Dans l'est comme dans l'ouest, prévoient les climatologues, le prochain El Niño «rendra l'hiver plus doux au Canada, ce qui pourrait se traduire par une quantité inférieure de neige et une aggravation des infestations d'insectes et des maladies que les longues périodes de froid tendent à contenir. Des conditions météorologiques plus douces ont des effets négatifs sur les industries du loisir d'hiver au Canada et pourraient aggraver la fonte des routes de glace dans le Grand-Nord canadien, limitant davantage l'accès aux communautés éloignées» reliées par des pistes terrestres. En contrepartie, la facture de chauffage sera moins lourde, les motoneiges seront moins nombreuses et les grandes routes maritimes seront libres de glace plus longtemps, y compris dans le Grand-Nord...
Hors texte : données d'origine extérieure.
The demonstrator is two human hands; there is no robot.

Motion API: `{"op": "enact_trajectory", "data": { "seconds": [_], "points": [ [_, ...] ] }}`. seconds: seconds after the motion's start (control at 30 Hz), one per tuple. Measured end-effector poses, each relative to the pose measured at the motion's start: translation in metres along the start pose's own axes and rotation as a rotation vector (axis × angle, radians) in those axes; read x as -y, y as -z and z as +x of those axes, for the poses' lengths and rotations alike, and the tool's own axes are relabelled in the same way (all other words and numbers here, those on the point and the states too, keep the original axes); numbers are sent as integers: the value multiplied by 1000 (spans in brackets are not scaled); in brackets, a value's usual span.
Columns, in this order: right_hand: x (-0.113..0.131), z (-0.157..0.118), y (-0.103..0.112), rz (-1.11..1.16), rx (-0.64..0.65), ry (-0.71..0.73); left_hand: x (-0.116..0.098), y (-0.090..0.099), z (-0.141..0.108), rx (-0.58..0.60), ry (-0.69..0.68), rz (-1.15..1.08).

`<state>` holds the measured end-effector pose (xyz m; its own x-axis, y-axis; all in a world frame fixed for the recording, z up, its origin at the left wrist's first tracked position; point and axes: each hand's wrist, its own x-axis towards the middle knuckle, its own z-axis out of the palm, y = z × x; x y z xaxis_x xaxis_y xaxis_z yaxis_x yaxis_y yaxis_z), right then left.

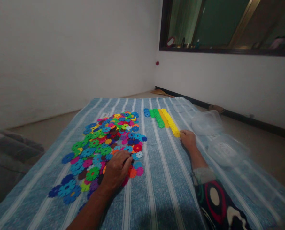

Quant à la possibilité qu'un nouvel El Niño nous vaille une répétition du grand verglas de l'hiver 1998, elle semble plutôt faible car plusieurs conditions météorologiques assez exceptionnelles devraient être réunies, a expliqué Mme Vincent. En effet, il ne suffit pas d'avoir des températures plus près du point de congélation pour qu'il y ait des verglas: il faut aussi d'énormes masses d'air chaud en hauteur et des masses d'air froid de taille équivalente au sol, sans compter des précipitations pendant que les masses sont stationnaires, pour que l'eau qui tombe gèle au contact des objets froids au sol. Ces conditions avaient été réunies en 1998 car la métropole se trouvait sous l'influence d'une masse froide venant de l'Atlantique pendant que, beaucoup plus en altitude, stationnait une énorme masse d'eau chaude venant du sud, qui avait commencé à tomber, accompagnée de tonnerre et d'éclairs en plein hiver.